Word for word, copy the records that follow.

───

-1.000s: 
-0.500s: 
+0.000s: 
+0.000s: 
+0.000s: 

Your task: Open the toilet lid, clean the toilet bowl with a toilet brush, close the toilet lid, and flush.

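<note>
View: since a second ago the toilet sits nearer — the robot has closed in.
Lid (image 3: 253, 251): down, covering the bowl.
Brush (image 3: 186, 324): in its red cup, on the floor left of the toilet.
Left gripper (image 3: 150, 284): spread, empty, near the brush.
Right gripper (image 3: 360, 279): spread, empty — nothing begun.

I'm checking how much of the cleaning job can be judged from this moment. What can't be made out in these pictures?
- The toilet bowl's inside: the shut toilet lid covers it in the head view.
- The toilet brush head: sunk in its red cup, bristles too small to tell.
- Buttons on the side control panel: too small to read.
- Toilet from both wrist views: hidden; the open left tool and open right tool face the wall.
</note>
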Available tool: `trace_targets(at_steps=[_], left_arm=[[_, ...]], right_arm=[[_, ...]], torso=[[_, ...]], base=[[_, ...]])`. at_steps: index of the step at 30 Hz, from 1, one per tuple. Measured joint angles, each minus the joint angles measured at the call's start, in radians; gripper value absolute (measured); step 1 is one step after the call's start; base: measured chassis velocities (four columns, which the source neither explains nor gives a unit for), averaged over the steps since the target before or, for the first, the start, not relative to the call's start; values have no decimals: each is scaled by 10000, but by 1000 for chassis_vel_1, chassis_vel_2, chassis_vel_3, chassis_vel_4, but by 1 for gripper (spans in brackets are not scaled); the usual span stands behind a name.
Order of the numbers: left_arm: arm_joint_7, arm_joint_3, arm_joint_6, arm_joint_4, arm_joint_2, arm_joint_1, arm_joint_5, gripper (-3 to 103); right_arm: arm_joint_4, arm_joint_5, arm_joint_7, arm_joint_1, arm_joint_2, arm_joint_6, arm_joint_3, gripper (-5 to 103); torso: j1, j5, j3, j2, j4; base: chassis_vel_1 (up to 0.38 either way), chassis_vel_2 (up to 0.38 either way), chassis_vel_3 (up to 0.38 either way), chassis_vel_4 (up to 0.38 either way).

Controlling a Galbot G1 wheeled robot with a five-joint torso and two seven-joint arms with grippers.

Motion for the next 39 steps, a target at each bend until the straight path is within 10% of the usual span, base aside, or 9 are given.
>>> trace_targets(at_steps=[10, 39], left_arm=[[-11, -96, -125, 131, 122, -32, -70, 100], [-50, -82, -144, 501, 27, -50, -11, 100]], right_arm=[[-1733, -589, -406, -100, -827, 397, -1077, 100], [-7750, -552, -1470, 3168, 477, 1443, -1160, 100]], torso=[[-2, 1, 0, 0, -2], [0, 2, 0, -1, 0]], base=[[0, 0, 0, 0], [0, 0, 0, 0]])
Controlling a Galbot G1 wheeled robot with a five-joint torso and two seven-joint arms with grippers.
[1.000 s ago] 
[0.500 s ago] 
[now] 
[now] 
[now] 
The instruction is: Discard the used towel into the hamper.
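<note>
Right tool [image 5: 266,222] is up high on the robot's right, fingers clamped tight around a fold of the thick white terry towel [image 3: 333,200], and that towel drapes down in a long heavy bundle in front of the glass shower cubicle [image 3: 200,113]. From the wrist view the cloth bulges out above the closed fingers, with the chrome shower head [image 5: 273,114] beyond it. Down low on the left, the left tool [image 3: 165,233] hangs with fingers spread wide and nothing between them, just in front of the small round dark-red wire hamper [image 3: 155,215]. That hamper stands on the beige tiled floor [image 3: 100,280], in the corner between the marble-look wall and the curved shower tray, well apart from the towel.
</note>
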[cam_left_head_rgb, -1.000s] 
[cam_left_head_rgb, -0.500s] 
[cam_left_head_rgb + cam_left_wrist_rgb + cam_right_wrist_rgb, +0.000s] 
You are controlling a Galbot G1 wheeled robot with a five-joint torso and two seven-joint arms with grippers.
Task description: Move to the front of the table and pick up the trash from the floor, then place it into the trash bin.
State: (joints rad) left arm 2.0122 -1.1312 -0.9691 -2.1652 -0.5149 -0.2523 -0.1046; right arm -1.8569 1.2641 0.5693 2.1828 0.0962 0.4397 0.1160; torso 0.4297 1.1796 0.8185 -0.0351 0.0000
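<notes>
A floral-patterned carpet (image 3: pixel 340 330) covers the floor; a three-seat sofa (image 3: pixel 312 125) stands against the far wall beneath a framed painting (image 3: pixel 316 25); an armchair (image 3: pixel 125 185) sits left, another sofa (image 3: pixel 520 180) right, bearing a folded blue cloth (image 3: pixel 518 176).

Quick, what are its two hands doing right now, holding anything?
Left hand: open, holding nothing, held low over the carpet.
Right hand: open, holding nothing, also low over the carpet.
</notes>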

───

> [Answer section]
-1.000s: 
-0.500s: 
+0.000s: 
+0.000s: 
+0.000s: 

Your task: Open the toilet lid, clean the toilet bowl with a toilet brush, close the toilet lid, and flush.

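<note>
View: since a second ago the toilet sits nearer — the robot has closed in.
Lid (image 3: 253, 251): down, covering the bowl.
Brush (image 3: 186, 324): in its red cup, on the floor left of the toilet.
Left gripper (image 3: 150, 284): spread, empty, near the brush.
Right gripper (image 3: 360, 279): spread, empty — nothing begun.

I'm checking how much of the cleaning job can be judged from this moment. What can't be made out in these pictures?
- The toilet bowl's inside: the shut toilet lid covers it in the head view.
- The toilet brush head: sunk in its red cup, bristles too small to tell.
- Buttons on the side control panel: too small to read.
- Toilet from both wrist views: hidden; the open left tool and open right tool face the wall.
</note>
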Available tool: `trace_targets(at_steps=[_], left_arm=[[_, ...]], right_arm=[[_, ...]], torso=[[_, ...]], base=[[_, ...]])`. at_steps: index of the step at 30 Hz, from 1, one per tuple. Measured joint angles, each minus the joint angles measured at the call's start, in radians; gripper value absolute (measured); step 1 is one step after the call's start; base: measured chassis velocities (four columns, which the source neither explains nor gives a unit for), averaged over the steps since the target before or, for the first, the start, not relative to the call's start; values have no decimals: each is scaled by 10000, but by 1000 for chassis_vel_1, chassis_vel_2, chassis_vel_3, chassis_vel_4, but by 1 for gripper (spans in brackets are not scaled); the usual span stands behind a name.
Order of the numbers: left_arm: arm_joint_7, arm_joint_3, arm_joint_6, arm_joint_4, arm_joint_2, arm_joint_1, arm_joint_5, gripper (-3 to 103); right_arm: arm_joint_4, arm_joint_5, arm_joint_7, arm_joint_1, arm_joint_2, arm_joint_6, arm_joint_3, gripper (-5 to 103); torso: j1, j5, j3, j2, j4; base: chassis_vel_1 (up to 0.38 either way), chassis_vel_2 (up to 0.38 either way), chassis_vel_3 (up to 0.38 either way), chassis_vel_4 (up to 0.38 either way).

Controlling a Galbot G1 wheeled robot with a five-joint torso and two seven-joint arms with grippers.

Motion for the next 39 steps, a target at each bend until the straight path is within 10% of the usual span, base aside, or 9 are given.
>>> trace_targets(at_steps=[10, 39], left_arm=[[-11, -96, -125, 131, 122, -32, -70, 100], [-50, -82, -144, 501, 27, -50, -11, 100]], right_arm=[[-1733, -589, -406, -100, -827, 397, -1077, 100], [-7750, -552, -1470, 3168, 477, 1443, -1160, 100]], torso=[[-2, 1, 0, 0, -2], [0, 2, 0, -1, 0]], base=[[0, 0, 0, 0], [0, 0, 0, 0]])
Controlling a Galbot G1 wheeled robot with a five-joint torso and two seven-joint arms with grippers.
[1.000 s ago] 
[0.500 s ago] 
[now] 
[now] 
[now] 
The instruction is: Discard the used towel into the hamper.
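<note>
Right tool [image 5: 266,222] is up high on the robot's right, fingers clamped tight around a fold of the thick white terry towel [image 3: 333,200], and that towel drapes down in a long heavy bundle in front of the glass shower cubicle [image 3: 200,113]. From the wrist view the cloth bulges out above the closed fingers, with the chrome shower head [image 5: 273,114] beyond it. Down low on the left, the left tool [image 3: 165,233] hangs with fingers spread wide and nothing between them, just in front of the small round dark-red wire hamper [image 3: 155,215]. That hamper stands on the beige tiled floor [image 3: 100,280], in the corner between the marble-look wall and the curved shower tray, well apart from the towel.
</note>
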[cam_left_head_rgb, -1.000s] 
[cam_left_head_rgb, -0.500s] 
[cam_left_head_rgb + cam_left_wrist_rgb + cam_right_wrist_rgb, +0.000s] 
You are controlling a Galbot G1 wheeled robot with a five-joint torso and two seven-joint arms with grippers.
Task description: Move to the front of the table and pick up the trash from the floor, then place it into the trash bin.
State: (joints rad) left arm 2.0122 -1.1312 -0.9691 -2.1652 -0.5149 -0.2523 -0.1046; right arm -1.8569 1.2641 0.5693 2.1828 0.0962 0.4397 0.1160; torso 0.4297 1.1796 0.8185 -0.0351 0.0000
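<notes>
A floral-patterned carpet (image 3: pixel 340 330) covers the floor; a three-seat sofa (image 3: pixel 312 125) stands against the far wall beneath a framed painting (image 3: pixel 316 25); an armchair (image 3: pixel 125 185) sits left, another sofa (image 3: pixel 520 180) right, bearing a folded blue cloth (image 3: pixel 518 176).

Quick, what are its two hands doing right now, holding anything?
Left hand: open, holding nothing, held low over the carpet.
Right hand: open, holding nothing, also low over the carpet.
</notes>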

The answer has been given, and the exercise is done.